Wouldn’t Kafka and Orwell also be a little Algerian? What is happening on the other side of the Mediterranean evokes “The Trial” as much as “1984”. Until yesterday evening, we had no news from the writer Boualem Sansal, 75 years old. The author of “2024” was arrested on November 16 in Algiers by national security. He would be accused of “intelligence with the enemy”.

The enemy? Morocco? of course! This scapegoat neurotically designated by the military regime incapable of coming to terms with the past and shaping the future. He brandishes the hatred of our country like a substitute Algerian identity card.

In 1999, while a journalist at Le Figaro littéraire, I interviewed Boualem Sansal for his first novel, “The Oath of the Barbarians”. I was struck by the contrast between his thin voice and his vigorous words. He castigated both Islamism and Algerian power.

His younger brother, Kamel Daoud, also chose to write “like one puts on combat gear”. Since the release of his novel “Houris”, the Prix Goncourt has suffered a massive smear campaign orchestrated by Algiers, visibly in panic. This has increased in violence in recent days. Emmanuel Macron missed his dissolution but he is accused of having plotted against Algeria with the Goncourt jurors!

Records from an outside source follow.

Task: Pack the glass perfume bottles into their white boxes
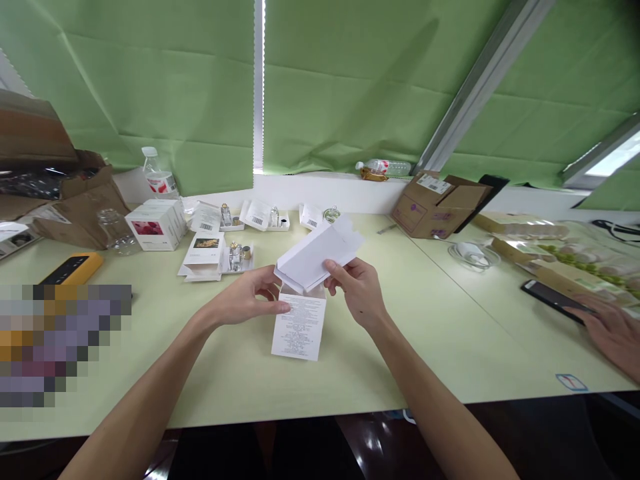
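In the head view, a small white box [299, 328] with fine printed text stands near the middle of the table. My left hand [245, 297] grips its upper left edge, thumb along the front and fingers partly hidden behind. A folded white cardboard insert [316, 255] is tilted just above the top of that box. Its right side is pinched between the thumb and fingers of my right hand [357, 287]. Whether the insert's lower end sits inside the box or only against its rim, I cannot tell.
Behind the hands are an opened white box [204, 253], a tray with small glass bottles [236, 259] and several similar sets. White cartons [157, 223] stand left, a brown cardboard box [435, 207] back right. At right, another person's hand [613, 333] touches a phone [550, 297].
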A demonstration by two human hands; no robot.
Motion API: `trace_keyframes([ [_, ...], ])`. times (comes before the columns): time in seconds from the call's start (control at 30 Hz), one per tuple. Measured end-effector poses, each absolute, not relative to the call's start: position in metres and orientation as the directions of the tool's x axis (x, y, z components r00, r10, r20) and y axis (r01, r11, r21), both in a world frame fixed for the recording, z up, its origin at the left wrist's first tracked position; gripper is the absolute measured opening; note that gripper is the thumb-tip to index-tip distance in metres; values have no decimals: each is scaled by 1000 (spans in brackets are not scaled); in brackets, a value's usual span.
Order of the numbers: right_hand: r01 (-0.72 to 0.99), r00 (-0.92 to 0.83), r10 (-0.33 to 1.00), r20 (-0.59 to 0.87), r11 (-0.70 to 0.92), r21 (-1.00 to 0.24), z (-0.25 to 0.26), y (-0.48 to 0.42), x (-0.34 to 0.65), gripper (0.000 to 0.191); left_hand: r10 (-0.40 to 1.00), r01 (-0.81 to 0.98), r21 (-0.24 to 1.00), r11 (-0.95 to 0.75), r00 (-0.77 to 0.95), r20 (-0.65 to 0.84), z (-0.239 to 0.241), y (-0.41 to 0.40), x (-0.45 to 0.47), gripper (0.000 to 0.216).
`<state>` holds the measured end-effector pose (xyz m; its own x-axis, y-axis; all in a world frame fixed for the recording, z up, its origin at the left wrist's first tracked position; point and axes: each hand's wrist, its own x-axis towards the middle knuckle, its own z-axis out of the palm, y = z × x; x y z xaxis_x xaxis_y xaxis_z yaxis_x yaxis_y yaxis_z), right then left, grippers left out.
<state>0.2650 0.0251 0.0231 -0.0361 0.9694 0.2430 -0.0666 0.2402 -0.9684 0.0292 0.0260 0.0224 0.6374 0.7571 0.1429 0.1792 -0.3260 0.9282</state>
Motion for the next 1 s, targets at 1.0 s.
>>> trace_keyframes([
  [1.0, 14, 46, 945, 325, 324, -946, 24, 25, 269, 27, 850, 226, 913, -340, 489, 195, 19, 31, 18, 47],
])
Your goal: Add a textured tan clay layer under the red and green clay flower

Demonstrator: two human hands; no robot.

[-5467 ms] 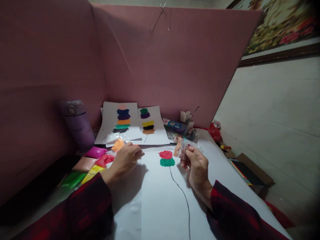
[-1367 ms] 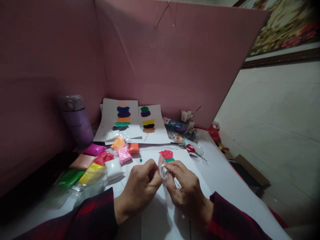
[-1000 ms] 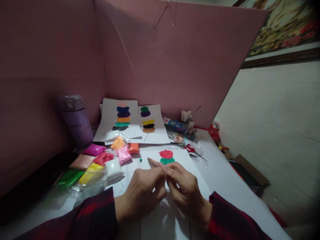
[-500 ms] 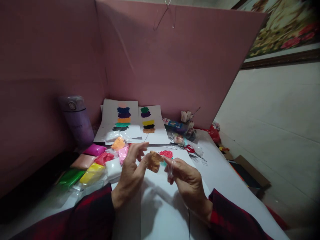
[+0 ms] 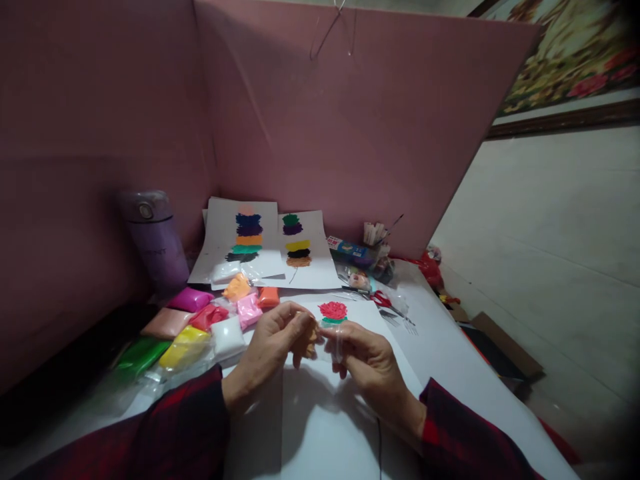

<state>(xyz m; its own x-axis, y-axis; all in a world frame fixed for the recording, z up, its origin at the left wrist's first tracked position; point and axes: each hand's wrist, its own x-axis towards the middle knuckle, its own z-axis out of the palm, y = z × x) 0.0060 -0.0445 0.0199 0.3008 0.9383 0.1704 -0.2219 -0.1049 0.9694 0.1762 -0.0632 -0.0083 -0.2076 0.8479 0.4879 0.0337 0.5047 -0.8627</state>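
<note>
Red-and-black plaid sleeves [image 5: 175,413] slant in from both lower corners, forearms angled inward & fwd. L hand [image 5: 267,353] is bent at the wrist, fingers curled & pointing R, thumb on top, pinching tan clay [image 5: 304,341] at its upper part. R hand [image 5: 376,363] faces it, fingers pointing L, closed on a clear wrapper [image 5: 336,341] that hangs down; can't tell if its fingertips also touch the clay. Clay is btwn the hands, above the white sheet [image 5: 320,443]; ragged outline, hangs down from the L thumb, long axis approx steep, exact tilt unclear.

Just past the hands: red patch [image 5: 333,310] w/ green patch [image 5: 336,320] below it. On the desk to the L, coloured packets [image 5: 186,347]; to the R, scissors [image 5: 381,299]. Farther back, painted sheets [image 5: 215,243], purple bottle [image 5: 159,250], then pink panel [image 5: 350,133].
</note>
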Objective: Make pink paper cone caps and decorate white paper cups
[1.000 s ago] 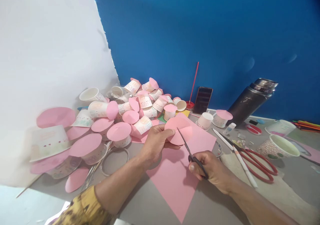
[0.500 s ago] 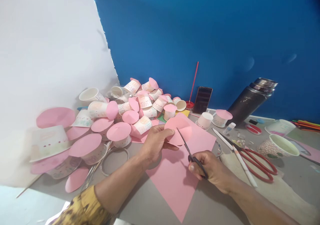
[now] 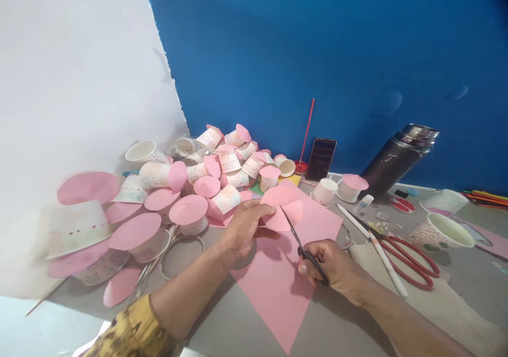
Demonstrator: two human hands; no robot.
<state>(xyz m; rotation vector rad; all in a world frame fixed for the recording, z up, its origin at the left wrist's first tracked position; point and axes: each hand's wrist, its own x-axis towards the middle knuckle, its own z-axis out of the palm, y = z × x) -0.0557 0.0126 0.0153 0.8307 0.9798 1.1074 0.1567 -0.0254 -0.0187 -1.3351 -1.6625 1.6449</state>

For Daoud and Sansal, freedom is not an abstract concept. They pay very dearly for theirs. The prosecutors on deck chairs here, who place targets on their heads, and the inspectors of finished works, who claim to be their defenders while using their names to settle Franco-French scores, should meditate on the last lines of the book by Boualem Sansal, “Living. The countdown”: “Ignorance is serenity and knowledge is endless pain.”

The imprisonment of this great writer is also, for us French, a pain.